La querelle des méthodes entre Max Weber et Émile Durkheim est l'un des débats fondateurs de la sociologie en tant que discipline académique. Elle reflète leurs visions divergentes sur la manière d'étudier les phénomènes sociaux et illustre deux approches méthodologiques distinctes : une perspective compréhensive (Weber) et une perspective positiviste (Durkheim).
Les positions d’Émile Durkheim
Durkheim (1858-1917) défend une sociologie fondée sur une démarche scientifique, inspirée du positivisme d’Auguste Comte. Son objectif est de traiter les faits sociaux comme des choses objectives, indépendantes des individus, et susceptibles d'être étudiés avec les méthodes des sciences naturelles.
- Le fait social comme objet d'étude :
- Les faits sociaux sont définis par leur extériorité et leur coercition sur les individus (par exemple, les normes, les institutions, ou le droit).
- Il préconise une analyse objective, en mettant de côté les opinions ou les jugements subjectifs.
- Méthode explicative :
- Durkheim cherche à expliquer les faits sociaux en identifiant les causes qui les déterminent, souvent en relation avec d'autres faits sociaux. Par exemple, dans Le Suicide (1897), il analyse les taux de suicide comme dépendant de variables structurelles telles que l'intégration sociale.
- L’objectif ultime :
- Construire des lois générales sur les phénomènes sociaux, comme on le ferait pour la physique ou la biologie.
Les positions de Max Weber
Weber (1864-1920) propose une sociologie compréhensive, qui met l’accent sur les significations subjectives et la dimension intentionnelle des actions humaines.
- L’action sociale comme objet d’étude :
- Pour Weber, la sociologie doit se concentrer sur l’action sociale, définie comme un comportement auquel les individus attribuent un sens et qui est orienté vers autrui.

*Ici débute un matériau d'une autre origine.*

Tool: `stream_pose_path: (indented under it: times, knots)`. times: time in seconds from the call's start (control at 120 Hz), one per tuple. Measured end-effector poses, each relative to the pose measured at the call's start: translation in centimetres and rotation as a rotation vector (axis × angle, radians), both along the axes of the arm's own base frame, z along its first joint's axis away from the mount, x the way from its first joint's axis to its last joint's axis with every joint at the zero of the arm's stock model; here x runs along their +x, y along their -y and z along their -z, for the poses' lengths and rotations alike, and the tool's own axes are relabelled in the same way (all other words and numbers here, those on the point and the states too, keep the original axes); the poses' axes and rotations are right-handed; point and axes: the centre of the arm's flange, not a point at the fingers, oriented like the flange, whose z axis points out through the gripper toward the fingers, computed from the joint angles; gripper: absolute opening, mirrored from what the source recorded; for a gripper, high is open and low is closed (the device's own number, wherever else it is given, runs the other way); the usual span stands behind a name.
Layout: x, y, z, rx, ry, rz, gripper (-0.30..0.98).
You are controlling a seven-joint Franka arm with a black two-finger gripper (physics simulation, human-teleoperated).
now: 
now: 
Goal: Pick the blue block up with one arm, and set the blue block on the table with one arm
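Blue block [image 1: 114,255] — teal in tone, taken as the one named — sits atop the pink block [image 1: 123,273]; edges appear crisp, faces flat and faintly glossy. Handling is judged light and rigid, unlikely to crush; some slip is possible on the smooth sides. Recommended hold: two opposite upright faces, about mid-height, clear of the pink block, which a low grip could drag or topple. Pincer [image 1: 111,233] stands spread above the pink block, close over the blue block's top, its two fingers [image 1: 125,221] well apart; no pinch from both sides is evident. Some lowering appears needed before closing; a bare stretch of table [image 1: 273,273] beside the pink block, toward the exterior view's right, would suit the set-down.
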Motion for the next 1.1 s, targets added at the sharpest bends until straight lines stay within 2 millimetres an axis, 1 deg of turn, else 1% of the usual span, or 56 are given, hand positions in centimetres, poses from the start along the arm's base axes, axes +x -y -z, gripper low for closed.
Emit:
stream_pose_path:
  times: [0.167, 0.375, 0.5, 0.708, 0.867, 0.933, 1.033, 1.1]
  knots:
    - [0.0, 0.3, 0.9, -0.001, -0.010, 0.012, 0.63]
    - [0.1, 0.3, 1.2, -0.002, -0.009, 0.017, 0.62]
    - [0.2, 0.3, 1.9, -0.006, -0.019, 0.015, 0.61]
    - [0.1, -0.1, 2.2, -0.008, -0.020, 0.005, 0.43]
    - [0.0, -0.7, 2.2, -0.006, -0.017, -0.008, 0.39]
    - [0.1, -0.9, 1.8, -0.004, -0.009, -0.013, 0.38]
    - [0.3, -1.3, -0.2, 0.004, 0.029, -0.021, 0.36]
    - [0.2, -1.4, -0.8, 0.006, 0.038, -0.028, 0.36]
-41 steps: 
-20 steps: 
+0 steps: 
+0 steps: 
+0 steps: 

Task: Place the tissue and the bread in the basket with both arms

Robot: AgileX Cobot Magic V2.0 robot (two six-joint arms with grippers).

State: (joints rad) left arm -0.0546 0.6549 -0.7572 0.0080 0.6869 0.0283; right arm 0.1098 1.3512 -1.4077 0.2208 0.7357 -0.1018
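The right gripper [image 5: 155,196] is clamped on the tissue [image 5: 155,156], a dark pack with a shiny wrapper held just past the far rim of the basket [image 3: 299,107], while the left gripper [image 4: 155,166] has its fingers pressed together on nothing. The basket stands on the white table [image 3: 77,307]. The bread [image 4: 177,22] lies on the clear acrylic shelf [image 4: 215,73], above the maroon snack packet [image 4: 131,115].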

- Par exemple, il s’intéresse à la manière dont des motivations religieuses ont influencé l'émergence du capitalisme dans L’Éthique protestante et l’esprit du capitalisme (1905).
- Méthode compréhensive :
- Weber insiste sur la nécessité de comprendre le sens que les individus attribuent à leurs actions, en utilisant des outils comme les idéaux-types (modèles abstraits permettant d’interpréter la réalité).
- L’objectif ultime :
- Reconstruire, par une démarche interprétative, les logiques internes des phénomènes sociaux sans prétendre établir des lois universelles. Weber privilégie une compréhension contextualisée des phénomènes.
Points de divergence
- Nature des faits sociaux :
- Pour Durkheim, les faits sociaux sont des entités objectives indépendantes des consciences individuelles.

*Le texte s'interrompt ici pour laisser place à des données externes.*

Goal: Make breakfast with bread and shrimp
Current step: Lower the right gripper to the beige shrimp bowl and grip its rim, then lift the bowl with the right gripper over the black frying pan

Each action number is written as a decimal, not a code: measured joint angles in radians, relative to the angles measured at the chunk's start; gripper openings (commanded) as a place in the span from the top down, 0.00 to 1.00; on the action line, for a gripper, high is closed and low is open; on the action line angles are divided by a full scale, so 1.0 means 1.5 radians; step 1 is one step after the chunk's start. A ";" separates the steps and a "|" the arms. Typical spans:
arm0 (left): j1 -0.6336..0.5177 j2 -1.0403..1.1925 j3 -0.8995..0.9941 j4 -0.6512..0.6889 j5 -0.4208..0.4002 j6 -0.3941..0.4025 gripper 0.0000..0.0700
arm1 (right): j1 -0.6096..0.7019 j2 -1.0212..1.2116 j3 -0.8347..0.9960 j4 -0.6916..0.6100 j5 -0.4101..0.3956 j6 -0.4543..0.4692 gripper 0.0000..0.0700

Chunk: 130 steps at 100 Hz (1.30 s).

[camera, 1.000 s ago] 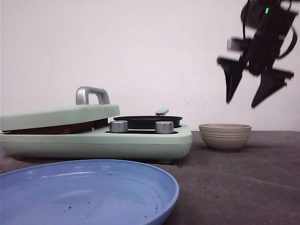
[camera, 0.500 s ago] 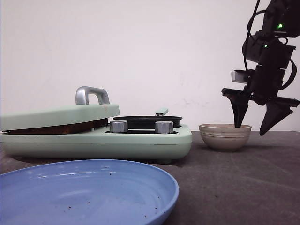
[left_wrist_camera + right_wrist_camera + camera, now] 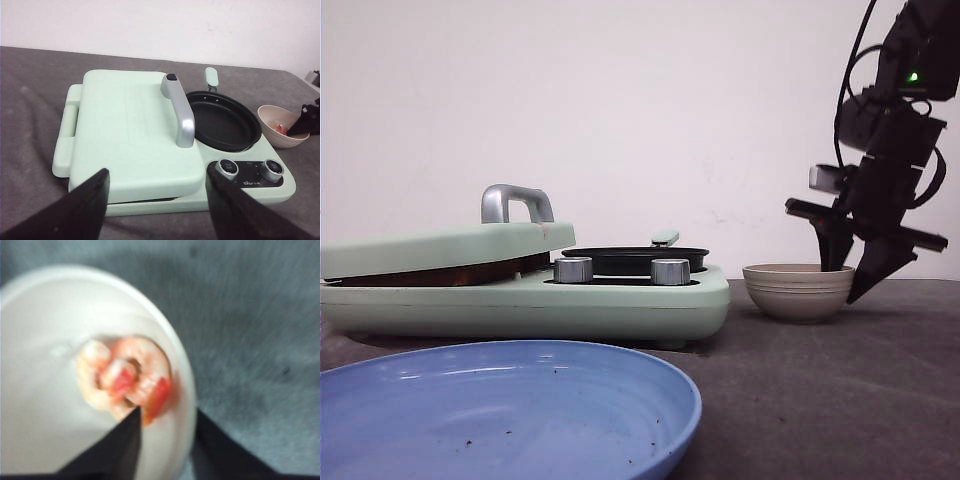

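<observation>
The right hand (image 3: 848, 268) hangs at the beige bowl (image 3: 798, 291) with its fingers spread: one finger dips inside the rim, the other stands outside the bowl's wall, so the rim sits between them. In the right wrist view the shrimp (image 3: 126, 377) lie curled together on the bowl's inner slope, pinkish-orange and white, with the inner fingertip (image 3: 131, 426) just beside them; the picture is blurred, so whether it touches them cannot be told. Left of the bowl on the dark grey surface (image 3: 820, 390) stands a pale green cooker (image 3: 525, 285) with a shut lid, a silver handle (image 3: 516, 203), two metal knobs (image 3: 671, 272) and a black round pan (image 3: 635, 260) set in its right part. A blue plate (image 3: 510, 410) fills the near foreground, speckled with crumbs. The left hand (image 3: 157, 200) hovers above the cooker's front edge, fingers wide apart and holding nothing. No bread shows in any view.
</observation>
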 measured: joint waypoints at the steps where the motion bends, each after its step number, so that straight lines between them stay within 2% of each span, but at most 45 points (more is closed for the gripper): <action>1: 0.000 0.000 0.000 0.000 0.000 0.000 0.55 | 0.000 0.001 0.000 0.000 0.000 0.000 0.98; 31: 0.000 0.000 0.000 0.000 0.000 0.000 0.55 | 0.002 0.002 0.006 0.008 -0.006 0.003 1.00; 55: 0.000 0.000 0.000 0.000 0.000 0.000 0.55 | 0.002 0.002 0.006 0.003 -0.036 0.002 1.00; 101: 0.000 0.000 0.000 0.000 0.000 0.000 0.55 | 0.002 0.001 0.005 0.006 -0.038 -0.003 1.00; 130: 0.000 0.000 0.000 0.000 0.000 0.000 0.55 | 0.010 -0.067 0.003 0.043 -0.053 -0.006 1.00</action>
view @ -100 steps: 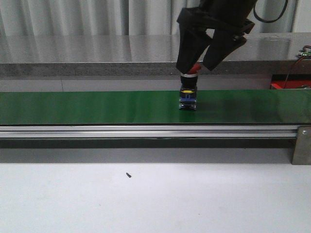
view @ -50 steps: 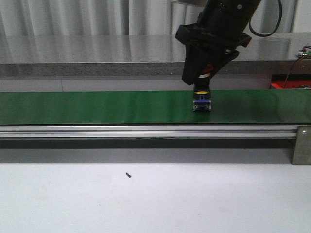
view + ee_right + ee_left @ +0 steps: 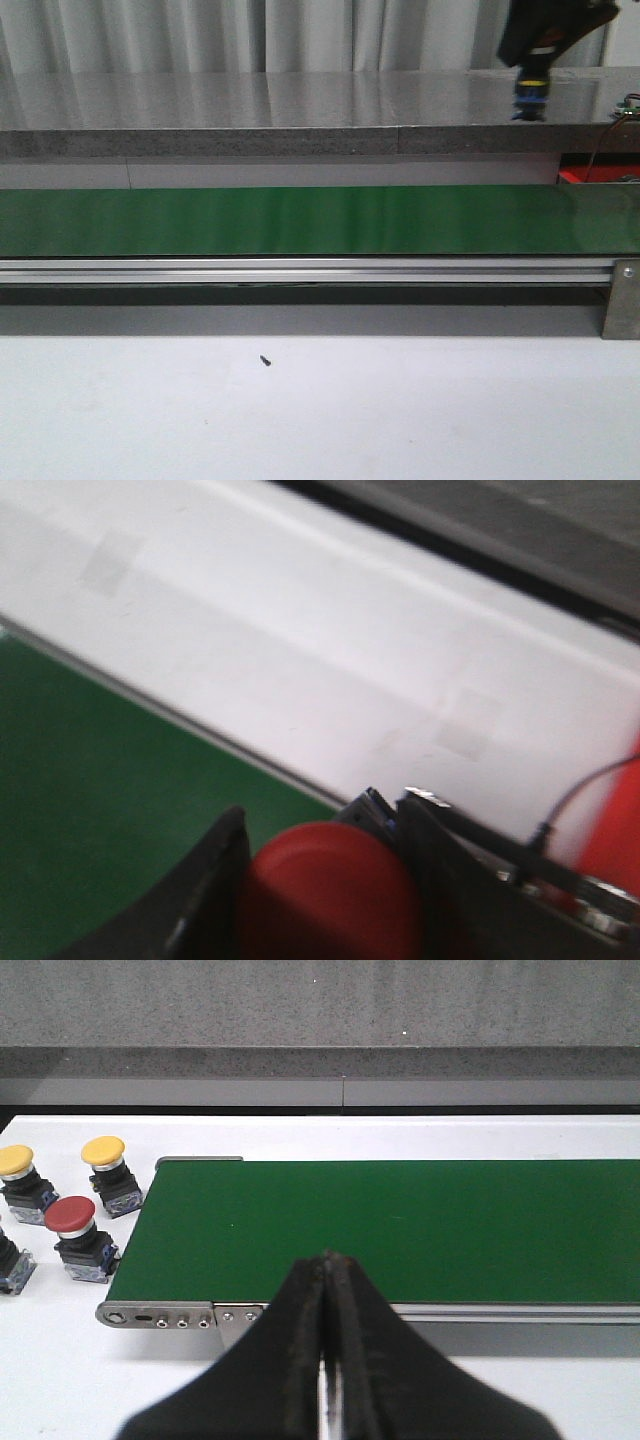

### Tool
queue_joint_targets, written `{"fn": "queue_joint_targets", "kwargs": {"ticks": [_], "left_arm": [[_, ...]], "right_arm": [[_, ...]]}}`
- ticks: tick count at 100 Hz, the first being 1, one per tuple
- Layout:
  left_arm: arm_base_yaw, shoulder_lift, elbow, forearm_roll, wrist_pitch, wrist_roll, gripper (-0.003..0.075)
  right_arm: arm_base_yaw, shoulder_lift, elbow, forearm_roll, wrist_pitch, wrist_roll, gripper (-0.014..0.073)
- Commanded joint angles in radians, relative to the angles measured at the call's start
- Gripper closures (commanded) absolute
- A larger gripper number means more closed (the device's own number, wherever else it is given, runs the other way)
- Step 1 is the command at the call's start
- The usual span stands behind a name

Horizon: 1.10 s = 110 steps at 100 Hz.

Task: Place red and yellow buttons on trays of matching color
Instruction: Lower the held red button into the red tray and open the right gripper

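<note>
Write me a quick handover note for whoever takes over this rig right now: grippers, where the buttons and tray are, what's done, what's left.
Right gripper: shut on a red button, lifted clear of the green belt, near the red tray.
Left gripper: shut, empty, at the belt's end.
Waiting beside that end: two yellow buttons and another red one.
Done: red button picked.
Left: set it on the red tray, then sort the rest. No yellow tray in view.

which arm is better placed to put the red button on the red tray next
The right. Its pincer already grips the red button, lifted above the belt near the red tray. The left pincer is shut and empty.
</note>
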Motion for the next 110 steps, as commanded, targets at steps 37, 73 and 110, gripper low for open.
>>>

- Pour Weber, les phénomènes sociaux doivent être interprétés à partir des significations subjectives que les acteurs leur attribuent.

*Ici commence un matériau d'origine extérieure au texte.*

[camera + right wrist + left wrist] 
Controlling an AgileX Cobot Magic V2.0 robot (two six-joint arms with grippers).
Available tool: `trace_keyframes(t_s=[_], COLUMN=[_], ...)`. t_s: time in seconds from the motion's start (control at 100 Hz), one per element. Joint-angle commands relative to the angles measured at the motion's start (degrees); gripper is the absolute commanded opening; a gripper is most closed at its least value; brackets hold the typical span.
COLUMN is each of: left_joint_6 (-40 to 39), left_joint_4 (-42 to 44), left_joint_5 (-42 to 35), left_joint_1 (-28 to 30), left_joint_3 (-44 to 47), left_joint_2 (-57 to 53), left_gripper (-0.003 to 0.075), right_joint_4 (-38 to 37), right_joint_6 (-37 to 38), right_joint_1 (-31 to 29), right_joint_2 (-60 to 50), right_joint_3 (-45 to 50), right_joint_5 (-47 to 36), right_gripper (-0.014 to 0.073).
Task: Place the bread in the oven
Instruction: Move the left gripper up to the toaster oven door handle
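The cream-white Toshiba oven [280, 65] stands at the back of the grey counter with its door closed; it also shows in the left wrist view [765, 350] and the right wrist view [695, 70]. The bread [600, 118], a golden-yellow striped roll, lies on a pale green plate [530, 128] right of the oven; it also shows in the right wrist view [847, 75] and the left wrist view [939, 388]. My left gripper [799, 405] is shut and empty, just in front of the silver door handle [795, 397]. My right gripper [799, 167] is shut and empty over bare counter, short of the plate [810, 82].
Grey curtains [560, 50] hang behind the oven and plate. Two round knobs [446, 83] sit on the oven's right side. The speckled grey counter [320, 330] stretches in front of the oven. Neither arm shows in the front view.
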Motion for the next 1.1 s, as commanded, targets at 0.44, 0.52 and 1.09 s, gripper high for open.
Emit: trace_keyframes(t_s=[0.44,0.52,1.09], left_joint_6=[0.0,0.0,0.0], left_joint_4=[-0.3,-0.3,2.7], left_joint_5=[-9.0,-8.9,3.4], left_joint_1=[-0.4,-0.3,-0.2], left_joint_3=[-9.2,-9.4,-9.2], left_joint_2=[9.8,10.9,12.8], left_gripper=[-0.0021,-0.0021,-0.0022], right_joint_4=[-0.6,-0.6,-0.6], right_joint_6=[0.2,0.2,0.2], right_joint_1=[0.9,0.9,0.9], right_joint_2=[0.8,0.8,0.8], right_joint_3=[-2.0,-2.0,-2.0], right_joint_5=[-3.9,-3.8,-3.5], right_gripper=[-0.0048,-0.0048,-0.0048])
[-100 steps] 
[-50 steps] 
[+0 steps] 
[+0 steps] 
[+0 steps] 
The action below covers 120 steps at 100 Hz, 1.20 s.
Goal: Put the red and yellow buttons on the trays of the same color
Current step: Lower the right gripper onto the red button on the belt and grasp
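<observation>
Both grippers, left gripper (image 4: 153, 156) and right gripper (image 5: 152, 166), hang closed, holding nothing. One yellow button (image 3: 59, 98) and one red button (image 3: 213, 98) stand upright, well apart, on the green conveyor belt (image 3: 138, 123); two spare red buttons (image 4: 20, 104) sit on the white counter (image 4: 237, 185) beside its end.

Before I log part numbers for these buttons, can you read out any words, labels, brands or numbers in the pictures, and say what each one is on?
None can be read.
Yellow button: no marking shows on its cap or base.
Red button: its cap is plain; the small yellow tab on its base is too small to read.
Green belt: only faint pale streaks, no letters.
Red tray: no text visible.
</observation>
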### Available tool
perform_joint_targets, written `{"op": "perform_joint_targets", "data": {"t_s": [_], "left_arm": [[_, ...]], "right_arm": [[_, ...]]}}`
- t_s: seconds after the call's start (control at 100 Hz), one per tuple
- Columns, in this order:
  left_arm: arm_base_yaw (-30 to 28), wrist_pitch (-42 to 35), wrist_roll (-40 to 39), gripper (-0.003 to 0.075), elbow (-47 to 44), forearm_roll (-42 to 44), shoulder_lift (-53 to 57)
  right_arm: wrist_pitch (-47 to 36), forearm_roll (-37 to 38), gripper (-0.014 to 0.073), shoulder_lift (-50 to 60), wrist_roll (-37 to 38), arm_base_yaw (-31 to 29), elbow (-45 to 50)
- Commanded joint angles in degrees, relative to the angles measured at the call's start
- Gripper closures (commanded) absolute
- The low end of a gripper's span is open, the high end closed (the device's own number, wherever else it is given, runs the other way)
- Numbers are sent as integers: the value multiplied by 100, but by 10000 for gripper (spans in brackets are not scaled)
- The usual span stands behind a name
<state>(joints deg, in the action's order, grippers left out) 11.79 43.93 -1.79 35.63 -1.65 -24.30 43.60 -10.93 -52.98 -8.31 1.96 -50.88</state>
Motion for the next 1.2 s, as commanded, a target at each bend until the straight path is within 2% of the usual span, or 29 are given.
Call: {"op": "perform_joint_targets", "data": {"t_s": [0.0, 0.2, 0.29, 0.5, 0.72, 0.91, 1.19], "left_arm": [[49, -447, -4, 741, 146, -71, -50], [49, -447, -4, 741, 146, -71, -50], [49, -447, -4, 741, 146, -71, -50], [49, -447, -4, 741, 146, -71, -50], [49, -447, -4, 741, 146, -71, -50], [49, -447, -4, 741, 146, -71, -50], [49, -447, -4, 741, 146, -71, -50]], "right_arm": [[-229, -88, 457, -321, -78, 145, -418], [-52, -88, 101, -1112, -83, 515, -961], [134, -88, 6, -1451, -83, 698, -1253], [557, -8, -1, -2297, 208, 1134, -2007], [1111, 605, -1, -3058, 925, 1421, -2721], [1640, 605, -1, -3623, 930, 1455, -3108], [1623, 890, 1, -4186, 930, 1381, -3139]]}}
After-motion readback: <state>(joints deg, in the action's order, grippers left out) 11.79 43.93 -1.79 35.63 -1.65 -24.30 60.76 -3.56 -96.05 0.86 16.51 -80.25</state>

- Objectif de la sociologie :
- Durkheim veut expliquer les faits sociaux par leurs causes, en cherchant des régularités comparables à celles des sciences naturelles.
- Weber veut comprendre les actions sociales à travers une démarche interprétative.
- Méthodologie :
- Durkheim adopte une approche holiste, privilégiant les structures sociales et leurs effets sur les individus.
- Weber privilégie une démarche individualiste méthodologique, qui part des actions des individus pour expliquer les phénomènes sociaux.
Convergences partielles
Malgré leurs différences, Durkheim et Weber partagent certains points :
- Ils considèrent tous deux la sociologie comme une discipline distincte, avec des méthodes spécifiques.
- Ils s'opposent à une explication purement biologique ou psychologique des phénomènes sociaux.
Impact sur la sociologie moderne
La querelle des méthodes entre Durkheim et Weber continue de structurer la sociologie contemporaine. Les débats entre approches holistes (focalisées sur les structures sociales) et approches individualistes (centrées sur les actions et significations individuelles) restent centraux. Ces deux perspectives sont aujourd'hui souvent intégrées ou combinées dans les recherches sociologiques, ce qui témoigne de leur complémentarité.